“Lean” challenges healthcare’s status quo

New Approach Leads to Cost Reduction and Greater Efficiency
The challenge of healthcare reform is that there is so much to reform. Every facet of the industry presents opportunities for chipping away at the system’s daunting costs. To name just a few: electronic medical records, wellness programs, group purchasing, consumer insurance reform, and a relatively new addition—lean design, construction, and operations.

“Lean” has its origins in Toyota’s successful lean manufacturing and management processes. Many industries, including healthcare, have adapted its tenets in an effort to cut costs. The essence of the lean approach is seeking to create value by eliminating waste, increasing efficiency, reducing errors, working collaboratively, improving communications, and standardizing operations. When applied to healthcare, it acknowledges that medical practice and procedures have defined processes and share, at a macro level, basic similarities to moving parts down an assembly line.

SSOE has first-hand experience in transferring the lean ideology from automotive to healthcare. Having designed Toyota’s last three U.S. facilities, we’ve been true participants in its “gold standard” lean approach. At the same time, our healthcare clients are asking us to help them deliver leaner facilities and operations. We’re putting our Toyota lessons to work in hospitals and clinics.

To get a clear understanding of lean healthcare, think of it as having two distinct but interrelated facets. One focuses on design and construction of facilities; the other relates to improving ongoing operations.

Lean Design and Construction
Lee Warnick, AIA, Principal /Healthcare Design at SSOE explains, “The lean philosophy directs us to design a building in the most effective and expedient way to meet the client’s current needs, offer flexibility and capacity for changing needs, and be a quality product. It’s neither overbuilt nor under-built.”

SSOE’s Director of Quality Systems and Lean Six Sigma Black Belt, Gordon MacDonald, describes the process as methodical and deliberate.“Lean design methodically and deliberately identifies, measures, and eliminates waste and verifies the results.” A critical component of lean is that the entities work collaboratively and take on a shared responsibility to reduce waste—of time, money, and energy. In the construction industry’s vernacular this level of collaboration is called integrated project delivery (IPD). IPD differs from the traditional model where the design is established before the contracor has an opportunity to offer input. This creates the potential for additional plan revisions and missed opportunities to save costs. In IPD, the designers, contractors, and owners are involved in the design process early on and share some level of risk. Together they define the project goals and how they can be reached with a high level of efficiency. We’ve seen the advantages:

  • Fewer revisions, communication glitches, and delays as the project moves forward
  • Compressed project schedule
  • All entities committed equally to attaining the lean goals

Lean Operations

To embrace the lean approach to operations, hospitals need to look at caring for patients more like producing a repetetive product, in this case a service. Putting the very personal nature of illness aside, examining and treating patients involve a predictable sequence of steps in the diagnosis, treatment, and recovery phases. The size and layout of facilities can either help or hinder the efficiency
of those steps, creating a tight relationship between lean
design and lean operations.

Collecting and analyzing data helps hospitals identify areas for operational improvement. Technology makes it easier and much more effective. One example used by SSOE is simulation modeling which can enhance collaboration and eliminate the physical barriers to achieving leaner operations. Simulation modeling creates a 3D visualization of how the design would actually work if constructed—complete with the simulated movement of people and equipment through the spaces. It empowers the team to evaluate the design based on functional needs. For example, when a hospital wants to determine the minimum size and number of triage spaces they need to achieve the greatest efficiency. SSOE feeds data into the modeling program including the expected number of patients that come to the Emergency Department (ED), at what times, historical data on frequency, clinical diagnosis and percentage, duration expected, how many are admitted, x-rayed, or treated and released. The model simulates the ED traffic and validates “choke points,” i.e. the ideal space needed at every point in the “assembly line.”

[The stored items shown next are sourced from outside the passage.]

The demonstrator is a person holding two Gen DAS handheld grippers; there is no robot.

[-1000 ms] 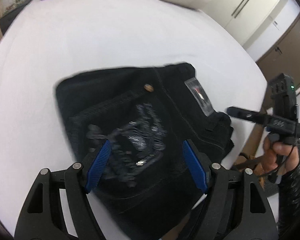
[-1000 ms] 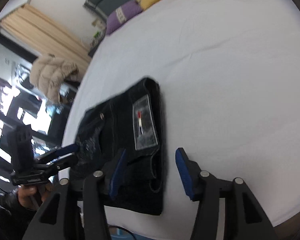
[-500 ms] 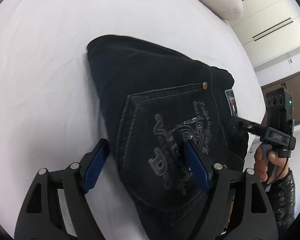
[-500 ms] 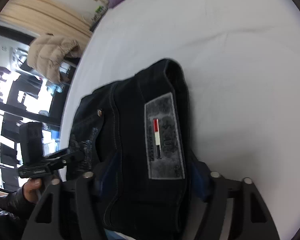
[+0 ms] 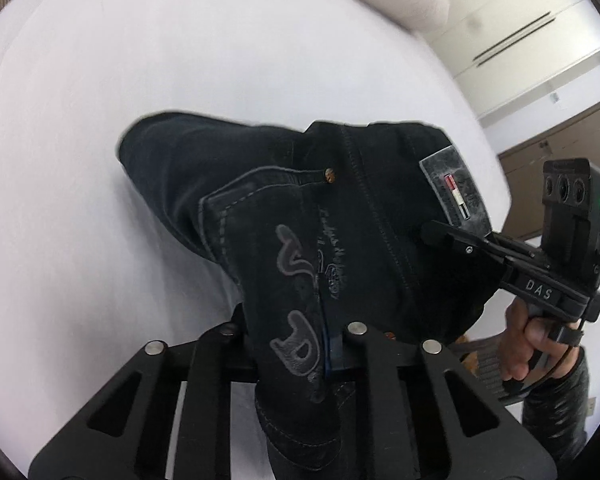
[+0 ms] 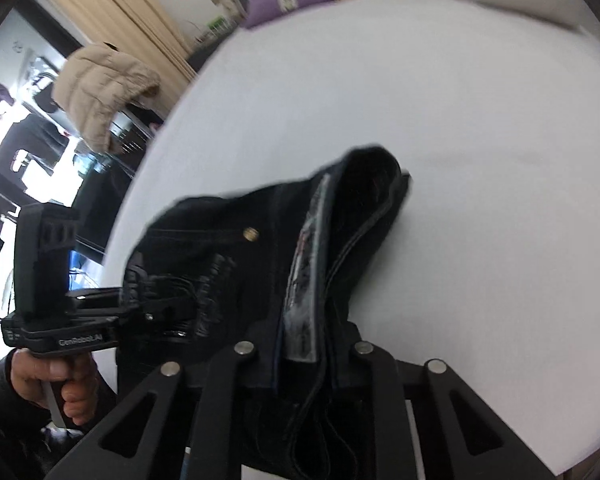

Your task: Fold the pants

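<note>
Both grippers were open a moment ago; now the left gripper (image 5: 300, 344) is pinching the pocket edge of the folded pants (image 5: 340, 216), and the right gripper (image 6: 304, 348) is clamping the waistband. The near edge is lifting off the white bed (image 5: 100, 120) while the far fold is resting on it. The bundle is likely being moved or turned.
</note>
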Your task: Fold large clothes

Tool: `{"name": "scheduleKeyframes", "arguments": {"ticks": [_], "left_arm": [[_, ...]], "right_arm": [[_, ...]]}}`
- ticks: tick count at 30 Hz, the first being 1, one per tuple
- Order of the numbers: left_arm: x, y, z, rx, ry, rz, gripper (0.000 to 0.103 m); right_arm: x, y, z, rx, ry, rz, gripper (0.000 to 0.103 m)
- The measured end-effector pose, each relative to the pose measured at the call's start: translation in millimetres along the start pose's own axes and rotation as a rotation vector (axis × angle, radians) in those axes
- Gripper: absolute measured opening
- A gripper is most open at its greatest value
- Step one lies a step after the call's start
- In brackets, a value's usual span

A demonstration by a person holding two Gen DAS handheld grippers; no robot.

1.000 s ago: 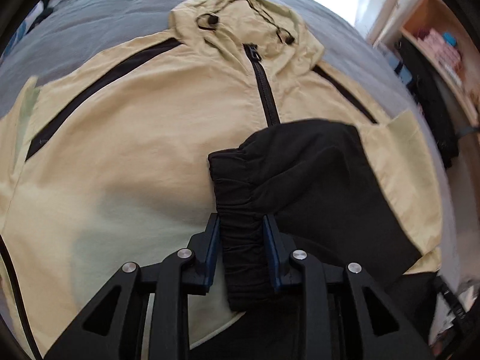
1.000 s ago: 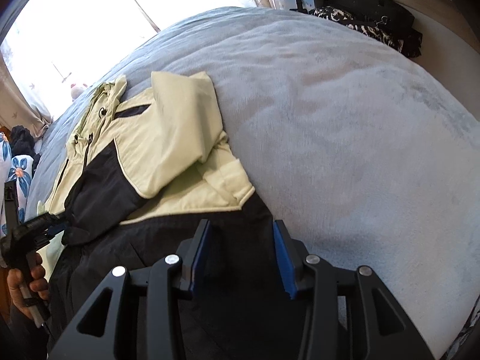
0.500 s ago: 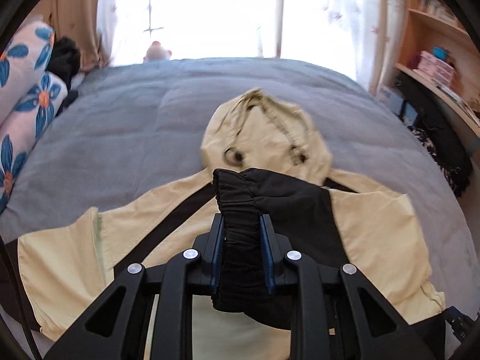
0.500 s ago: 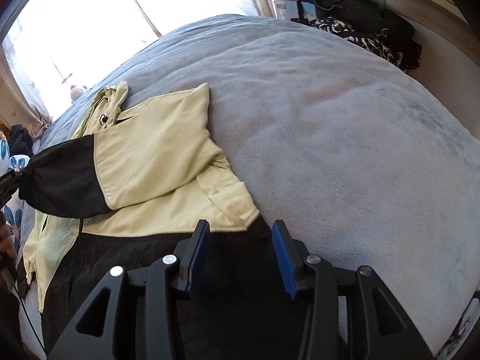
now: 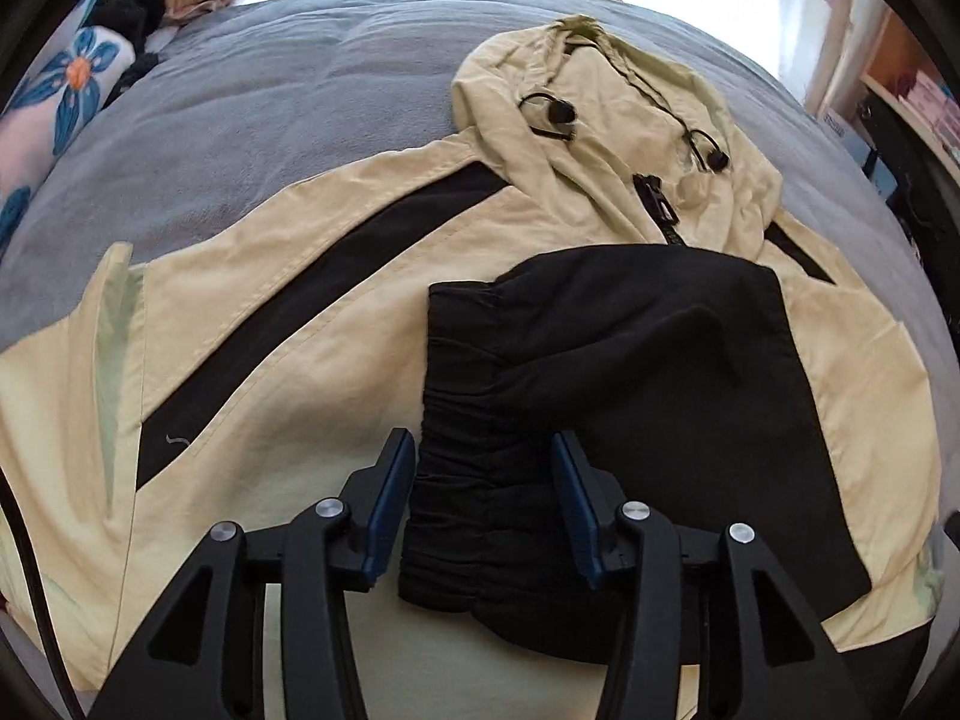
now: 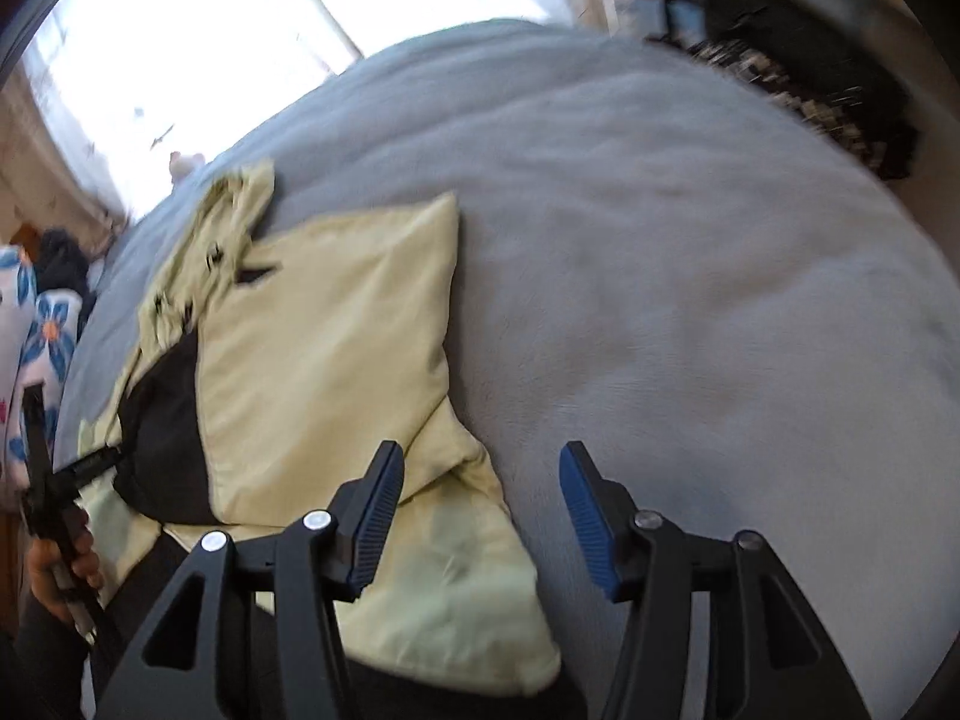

Standardization, an important tenet of manufacturing’s traditional lean approach, is also applicable to healthcare. Many aspects of healthcare are governed by rigid codes and repetitive procedures. This is an advantage to creating leaner operations because if you can reduce variation you can reduce error and costs. Imagine that a hospital wants to minimize waste of any kind related to the movement of staff, patients, and equipment in a recovery room. They’ll need to define the most efficient layout of the room itself and its location within the facility and repeat that configuration for every recovery room. With variation eliminated, the supplies, position of equipment and orientation of the patient will be standardized. Tasks can be completed more quickly and errors are less likely.

There are many lessons to be learned from lean’s proven success. One is that well- conceived management processes—whether they are applied to design or operations—can translate from one industry to a radically different one. And although a traditional approach may be “tried and true” it pays to be receptive to “inventive and new.”